Chromosomal scale-length variation (CSLV) is a promising new approach for assessing genetic risk scores. This method includes epistatic effects that might be missed by conventional genome wide association studies (GWAS). GWAS typically use a linear combination of SNP scores to assess genetic risk. CSLV evaluates copy number variations (CNVs) across large sections of the human genome to obtain a comprehensive account of variations that may contribute to inheritance of disease risk.
Utilizing modern machine learning classification algorithms, we assessed prediction of diseases such as ovarian cancer and schizophrenia using CSLV as the sole feature for prediction. CSLV is a measure of a person’s genetic variation using CNV as the basis for the measurement and examination of this variation across the large sections of the chromosomes. Utilizing large databases such as The Cancer Genome Atlas (TCGA) and the UK Biobank, we have demonstrated the viability of this method in assessing germ line inheritance of complex human diseases. We utilized h2o, a machine learning framework and assessed the performance of several models, including general linear models (glm), gradient boosted machines (gbm), XGBoost and stacked ensembles.
Using normal blood samples from the 11,000 patients in TCGA, we tested 33 different types of cancers. We set up a binary classification task between patients with the diagnosed cancer and those who did not have the diagnosis. Of note several cancers had high performance or the models had a large area under the curve (AUC), the primary method of assessing machine learning models. Glioblastoma multiforme (AUC = 0.87), ovarian cancer (AUC = 0.89), colon adenocarcinoma (AUC = 0.82), and breast invasive carcinoma (AUC = 0.75) could be predicted greater than chance when compared to other cancers.
We then replicated this experiment in the UK Biobank using the 88 number computed from the 22 autosomes for 1,534 women with breast cancer and a control population of 4,391 women without breast cancer and found a classifier with an AUC of 0.83. This demonstrates breast cancer can be predicted greater than chance from the general population.

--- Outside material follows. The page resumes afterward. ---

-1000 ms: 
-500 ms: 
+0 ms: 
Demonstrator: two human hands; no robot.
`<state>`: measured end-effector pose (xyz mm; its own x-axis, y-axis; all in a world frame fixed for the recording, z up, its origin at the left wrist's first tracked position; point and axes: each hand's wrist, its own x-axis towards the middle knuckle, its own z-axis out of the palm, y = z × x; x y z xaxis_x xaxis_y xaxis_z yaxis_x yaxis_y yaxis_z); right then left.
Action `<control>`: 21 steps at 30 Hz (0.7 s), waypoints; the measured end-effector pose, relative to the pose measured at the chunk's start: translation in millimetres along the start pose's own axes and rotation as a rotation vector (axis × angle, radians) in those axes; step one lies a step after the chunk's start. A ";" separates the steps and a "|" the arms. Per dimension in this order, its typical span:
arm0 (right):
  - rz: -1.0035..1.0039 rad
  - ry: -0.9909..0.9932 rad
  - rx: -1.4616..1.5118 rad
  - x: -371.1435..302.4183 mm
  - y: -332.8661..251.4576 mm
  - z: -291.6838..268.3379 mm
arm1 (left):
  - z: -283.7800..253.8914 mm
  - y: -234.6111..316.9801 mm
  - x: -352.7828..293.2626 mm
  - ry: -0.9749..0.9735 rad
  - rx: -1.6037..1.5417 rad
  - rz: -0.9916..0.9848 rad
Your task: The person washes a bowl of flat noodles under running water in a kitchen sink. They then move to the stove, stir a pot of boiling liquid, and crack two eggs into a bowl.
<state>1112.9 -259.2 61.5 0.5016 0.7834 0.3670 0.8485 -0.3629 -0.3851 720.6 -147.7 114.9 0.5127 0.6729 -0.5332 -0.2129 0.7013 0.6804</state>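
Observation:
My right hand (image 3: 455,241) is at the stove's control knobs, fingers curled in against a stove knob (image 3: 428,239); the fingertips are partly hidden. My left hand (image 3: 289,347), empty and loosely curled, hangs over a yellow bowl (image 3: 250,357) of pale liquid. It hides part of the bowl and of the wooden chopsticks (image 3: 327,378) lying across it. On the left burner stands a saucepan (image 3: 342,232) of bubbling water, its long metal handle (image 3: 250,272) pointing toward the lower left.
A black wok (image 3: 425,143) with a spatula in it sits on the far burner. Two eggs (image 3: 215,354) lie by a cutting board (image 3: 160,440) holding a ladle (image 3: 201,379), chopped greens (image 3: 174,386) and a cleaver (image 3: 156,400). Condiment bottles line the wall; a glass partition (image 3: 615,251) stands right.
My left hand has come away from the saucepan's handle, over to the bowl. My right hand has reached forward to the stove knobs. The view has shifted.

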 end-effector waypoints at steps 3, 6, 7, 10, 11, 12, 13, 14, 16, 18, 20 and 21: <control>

Additionally, we examined other complex human diseases with evidence of genetic heritability, namely schizophrenia. We performed analysis of 1,129 people from the UK Biobank with a diagnosis of schizophrenia. Using a randomized set of 1,129 individuals without schizophrenia, we created 150 models using the 88 number CSLVs as our feature set. The results provided an average AUC of 0.583 (95% CI 0.581-0.586). Our results indicate that germ line chromosomal scale length variation data can provide an effective genetic risk score for schizophrenia. Additionally, we found that a general linearized model is often the best model, but we found that gradient boosted machines and XGBoost work just as well. A stacked ensemble when it does work provides the absolute best performance.
In conclusion, CSLV is a promising and novel way to utilize large scale human genetic information in the prediction and onset of complex diseases that show evidence of germ line inheritance. Continued improvement of this technique can dramatically improve individualized patient care and aid physicians in earlier diagnosis and preventative treatments.